## TASK TO COMPLETE
Once you find the line with "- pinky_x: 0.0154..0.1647" in the listing below, set down exactly every line from it through the line with "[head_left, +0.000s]", but no pictures.

## DATA RECORDS
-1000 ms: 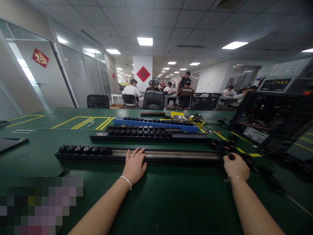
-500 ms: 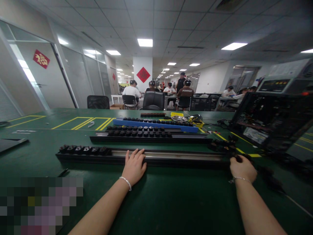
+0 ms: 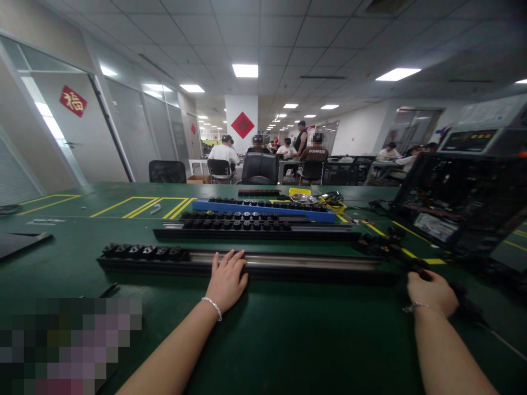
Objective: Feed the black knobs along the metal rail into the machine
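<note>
People (image 3: 223, 153) are sitting beyond the far edge of the green desk (image 3: 321, 329). Roughly parallel to that edge, a rail (image 3: 296, 269) is lying, blocks (image 3: 142, 251) lining its left end. The left hand (image 3: 227, 280) is resting on the rail's middle, fingers spread, gripping nothing; the right hand (image 3: 432, 291) is curling just past its right end, near dark parts (image 3: 385, 247) — whether its grip is holding one, I cannot tell. Pressing lightly and evenly should be keeping the rail from shifting.

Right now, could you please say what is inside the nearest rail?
Black parts line the left end of the rail; a metal strip shows to their right. The left hand hides part of it, and what lies beneath cannot be seen.
</note>
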Demonstrator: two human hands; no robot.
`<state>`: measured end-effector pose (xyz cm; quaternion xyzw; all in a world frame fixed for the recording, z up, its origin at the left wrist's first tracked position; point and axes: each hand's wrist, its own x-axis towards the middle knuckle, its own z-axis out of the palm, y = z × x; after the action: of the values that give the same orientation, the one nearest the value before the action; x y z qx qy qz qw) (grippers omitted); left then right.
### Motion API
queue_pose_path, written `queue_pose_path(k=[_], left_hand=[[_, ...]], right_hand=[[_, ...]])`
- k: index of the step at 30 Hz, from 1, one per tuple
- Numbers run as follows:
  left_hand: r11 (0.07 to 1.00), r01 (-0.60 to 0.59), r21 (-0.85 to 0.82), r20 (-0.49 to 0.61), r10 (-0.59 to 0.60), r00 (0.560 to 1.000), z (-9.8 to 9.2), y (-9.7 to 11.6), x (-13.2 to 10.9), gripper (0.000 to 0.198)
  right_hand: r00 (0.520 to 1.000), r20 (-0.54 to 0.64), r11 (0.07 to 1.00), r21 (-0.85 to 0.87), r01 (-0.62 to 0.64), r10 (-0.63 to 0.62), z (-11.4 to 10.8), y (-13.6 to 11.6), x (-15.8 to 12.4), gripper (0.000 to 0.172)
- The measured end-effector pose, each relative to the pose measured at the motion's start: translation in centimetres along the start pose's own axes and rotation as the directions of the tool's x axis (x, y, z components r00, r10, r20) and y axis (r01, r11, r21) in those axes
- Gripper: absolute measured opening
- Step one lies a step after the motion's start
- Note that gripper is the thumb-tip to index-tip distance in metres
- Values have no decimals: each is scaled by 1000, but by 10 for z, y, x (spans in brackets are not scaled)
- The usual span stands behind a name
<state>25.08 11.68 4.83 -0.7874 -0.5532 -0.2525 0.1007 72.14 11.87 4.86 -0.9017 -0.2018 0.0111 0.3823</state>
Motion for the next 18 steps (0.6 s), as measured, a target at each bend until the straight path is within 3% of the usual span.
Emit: queue_pose_path(k=[5,8,10,12,18], left_hand=[[999,17,-32,7,-17,1000,-4,-9,2,24],[992,128,-13,-85,-129,988,-7,-22,5,25],[973,229,10,-189,-223,956,-9,-33,6,25],[944,329,25,-282,-309,908,-12,-44,7,27],[788,614,-50,-470,-561,682,-18,-72,5,35]], right_hand=[[995,104,988,-151,17,-1,2,11,17,53],[993,116,980,-191,53,-32,4,16,28,54],[992,124,973,-223,58,-30,5,19,36,54],[992,126,966,-252,61,-30,6,21,42,56],[986,144,949,-288,126,-88,8,22,48,60]])
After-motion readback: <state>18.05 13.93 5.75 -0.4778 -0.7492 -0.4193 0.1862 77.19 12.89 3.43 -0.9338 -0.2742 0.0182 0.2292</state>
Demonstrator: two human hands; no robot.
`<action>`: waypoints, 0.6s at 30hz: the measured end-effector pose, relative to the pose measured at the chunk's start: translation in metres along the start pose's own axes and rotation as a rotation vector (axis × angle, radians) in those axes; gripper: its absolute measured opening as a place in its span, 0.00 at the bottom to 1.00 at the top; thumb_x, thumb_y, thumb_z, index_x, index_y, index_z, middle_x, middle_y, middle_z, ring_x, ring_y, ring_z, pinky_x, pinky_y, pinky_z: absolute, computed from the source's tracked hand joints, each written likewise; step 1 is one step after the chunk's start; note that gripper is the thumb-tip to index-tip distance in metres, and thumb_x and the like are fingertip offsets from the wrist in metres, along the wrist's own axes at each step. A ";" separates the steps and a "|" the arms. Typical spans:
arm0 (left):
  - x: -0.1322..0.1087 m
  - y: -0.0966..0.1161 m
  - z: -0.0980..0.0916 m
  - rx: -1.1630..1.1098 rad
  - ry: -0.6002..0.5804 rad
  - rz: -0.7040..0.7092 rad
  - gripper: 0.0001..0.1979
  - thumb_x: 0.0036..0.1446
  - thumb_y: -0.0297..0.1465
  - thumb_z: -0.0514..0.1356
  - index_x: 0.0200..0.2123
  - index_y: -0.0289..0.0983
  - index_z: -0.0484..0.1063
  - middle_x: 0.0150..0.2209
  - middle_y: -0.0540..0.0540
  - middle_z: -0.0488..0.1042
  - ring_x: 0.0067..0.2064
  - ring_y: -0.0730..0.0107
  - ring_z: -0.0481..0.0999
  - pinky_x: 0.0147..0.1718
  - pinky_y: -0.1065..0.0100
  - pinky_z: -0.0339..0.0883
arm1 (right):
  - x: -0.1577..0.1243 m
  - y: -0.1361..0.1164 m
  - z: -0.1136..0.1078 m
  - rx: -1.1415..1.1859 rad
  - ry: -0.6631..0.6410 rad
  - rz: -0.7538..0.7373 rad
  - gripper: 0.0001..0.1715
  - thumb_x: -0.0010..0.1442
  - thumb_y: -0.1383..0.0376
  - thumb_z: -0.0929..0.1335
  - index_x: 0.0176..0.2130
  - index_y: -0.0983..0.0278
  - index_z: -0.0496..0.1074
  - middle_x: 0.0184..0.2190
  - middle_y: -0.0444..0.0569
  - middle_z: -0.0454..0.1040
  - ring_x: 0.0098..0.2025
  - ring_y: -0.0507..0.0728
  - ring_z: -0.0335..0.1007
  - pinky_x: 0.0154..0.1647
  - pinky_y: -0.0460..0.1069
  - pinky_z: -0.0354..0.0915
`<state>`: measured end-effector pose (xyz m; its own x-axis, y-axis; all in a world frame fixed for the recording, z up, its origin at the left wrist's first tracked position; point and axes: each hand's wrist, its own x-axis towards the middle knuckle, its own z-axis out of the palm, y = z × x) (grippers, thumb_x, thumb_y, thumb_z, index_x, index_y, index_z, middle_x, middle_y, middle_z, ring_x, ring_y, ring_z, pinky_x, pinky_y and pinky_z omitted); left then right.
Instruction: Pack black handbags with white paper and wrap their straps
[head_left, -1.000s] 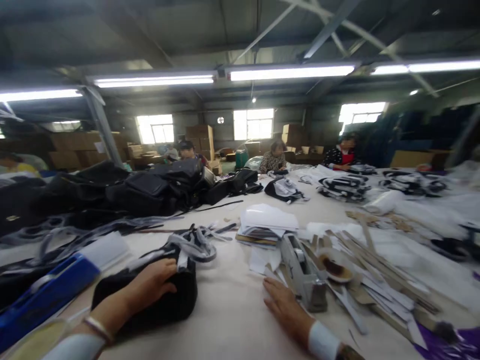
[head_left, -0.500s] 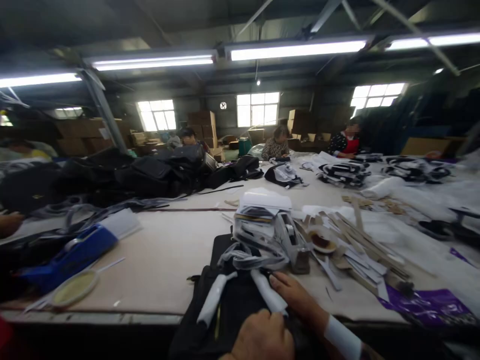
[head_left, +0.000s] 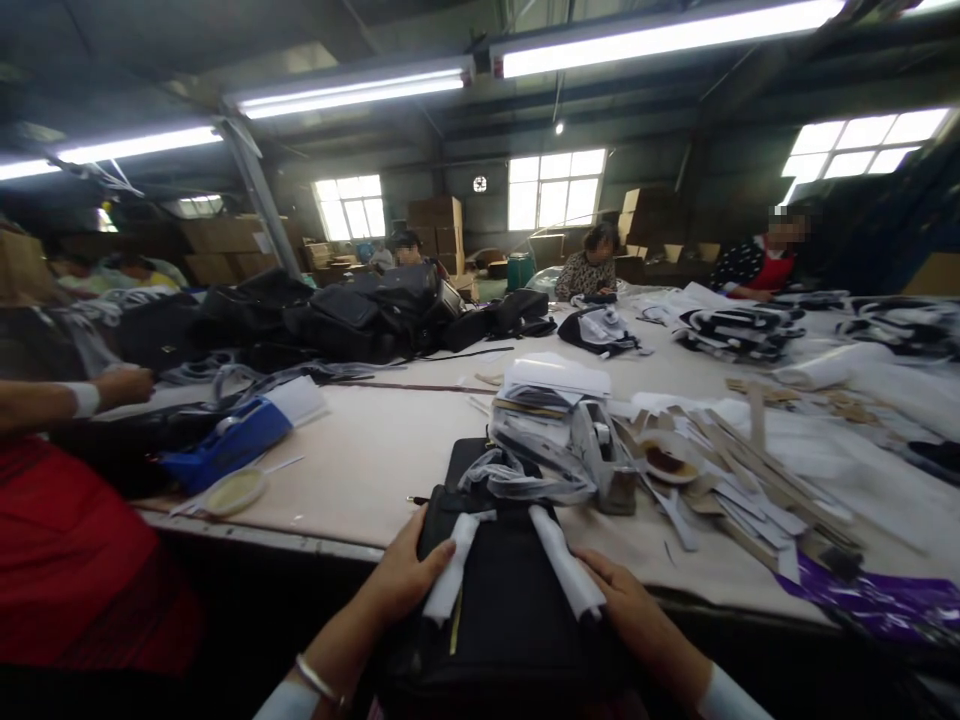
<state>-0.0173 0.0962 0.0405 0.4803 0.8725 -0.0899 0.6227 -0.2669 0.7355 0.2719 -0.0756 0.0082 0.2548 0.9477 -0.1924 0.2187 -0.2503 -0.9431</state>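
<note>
A black bag (head_left: 502,590) lies at the table's near edge, with a gold zip on its front and two straps wrapped in white padding, the left wrap (head_left: 452,570) and the right wrap (head_left: 564,562). My left hand (head_left: 405,572) grips the bag's left side, thumb over the front beside the left wrap. On the opposite side my right hand (head_left: 626,605) holds the bag's edge against the right wrap; some of its fingers are hidden. Clear plastic strips (head_left: 517,478) lie across the bag's top end.
A grey tape dispenser (head_left: 604,450) and cardboard strips (head_left: 750,490) lie to the right, near purple plastic (head_left: 877,595). At left are a blue tape dispenser (head_left: 232,435) and a co-worker's hand (head_left: 124,388). Black bags (head_left: 375,315) are piled farther back. Other people sit across the table.
My left hand has moved from the lower right of the bag to its left side. My right hand has slid lower along the right wrap. The view has shifted, showing more of the co-worker at left.
</note>
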 end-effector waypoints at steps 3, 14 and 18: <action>-0.028 -0.012 0.024 -0.049 0.060 0.016 0.44 0.56 0.46 0.60 0.70 0.29 0.51 0.69 0.32 0.56 0.71 0.49 0.55 0.69 0.50 0.49 | -0.011 0.001 0.005 -0.023 -0.028 -0.039 0.32 0.60 0.46 0.66 0.51 0.67 0.77 0.48 0.57 0.78 0.53 0.68 0.72 0.57 0.59 0.65; -0.041 -0.042 0.037 -0.017 0.214 0.069 0.32 0.63 0.46 0.54 0.65 0.34 0.62 0.63 0.36 0.67 0.66 0.52 0.66 0.65 0.53 0.61 | -0.038 0.037 0.032 -0.167 0.080 -0.036 0.25 0.63 0.50 0.63 0.42 0.64 0.78 0.49 0.57 0.75 0.54 0.66 0.68 0.59 0.54 0.62; -0.037 -0.040 0.036 0.032 0.300 0.048 0.25 0.62 0.48 0.54 0.53 0.37 0.74 0.52 0.38 0.75 0.56 0.51 0.75 0.58 0.52 0.69 | -0.047 0.057 0.033 -0.148 0.023 0.084 0.22 0.59 0.50 0.63 0.27 0.64 0.72 0.28 0.48 0.72 0.36 0.60 0.68 0.37 0.49 0.65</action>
<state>-0.0377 0.0597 -0.0101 0.3089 0.9392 0.1500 0.6253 -0.3194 0.7120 0.2413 -0.1275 -0.0453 0.2992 0.9179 -0.2605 0.3320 -0.3561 -0.8735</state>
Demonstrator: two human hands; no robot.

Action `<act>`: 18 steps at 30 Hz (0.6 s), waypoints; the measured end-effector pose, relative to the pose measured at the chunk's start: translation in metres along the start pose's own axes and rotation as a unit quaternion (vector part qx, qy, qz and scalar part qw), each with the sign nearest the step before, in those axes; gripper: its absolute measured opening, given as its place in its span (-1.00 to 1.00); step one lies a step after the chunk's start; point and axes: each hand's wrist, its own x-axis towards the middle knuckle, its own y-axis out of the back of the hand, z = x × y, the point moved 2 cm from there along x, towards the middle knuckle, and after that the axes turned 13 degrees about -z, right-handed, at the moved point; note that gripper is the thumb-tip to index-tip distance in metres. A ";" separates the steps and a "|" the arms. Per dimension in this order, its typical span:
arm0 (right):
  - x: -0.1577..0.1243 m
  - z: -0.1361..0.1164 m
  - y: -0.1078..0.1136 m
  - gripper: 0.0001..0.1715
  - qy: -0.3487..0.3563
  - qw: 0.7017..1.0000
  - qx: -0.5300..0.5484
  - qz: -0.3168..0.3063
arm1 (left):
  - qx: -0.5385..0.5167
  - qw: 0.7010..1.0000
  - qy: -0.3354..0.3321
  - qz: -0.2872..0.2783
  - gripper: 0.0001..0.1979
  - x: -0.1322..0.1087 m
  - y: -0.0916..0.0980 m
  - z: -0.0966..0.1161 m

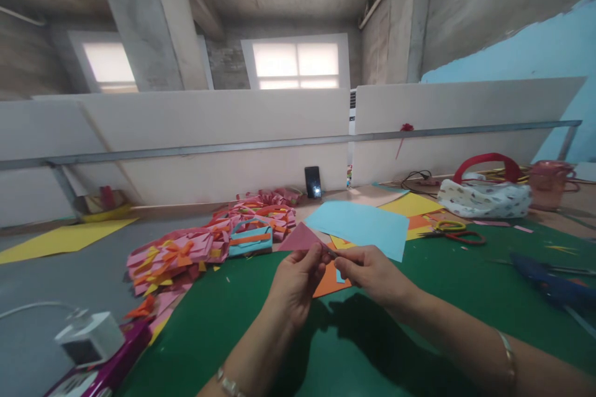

## RESPONSE BOX
  - pinky_x: 0.0154..0.1647
  - pinky_y: -0.0460..0.1069
  - pinky_z: -0.0354..0.0915
`<state>`: measured end-effector pose (xyz m; its own x-axis, y-axis; all in a world frame fixed for the recording, z up, its origin at the left wrist's first tracked position; point and axes: each hand's wrist, its own x-axis towards the middle knuckle, its own z-axis out of the palm, y = z × x) (grippers, thumb_x, thumb_y, thumb_z, index_x, index_y, index_z, middle_x, middle_y, middle_z, ring_x, ring_y, ring_z, pinky_x, pinky_y and pinky_z omitted); left then right.
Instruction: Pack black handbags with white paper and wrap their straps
[head_left, -1.000s] 
[head_left, -0.500s] 
[head_left, +0.000s] 

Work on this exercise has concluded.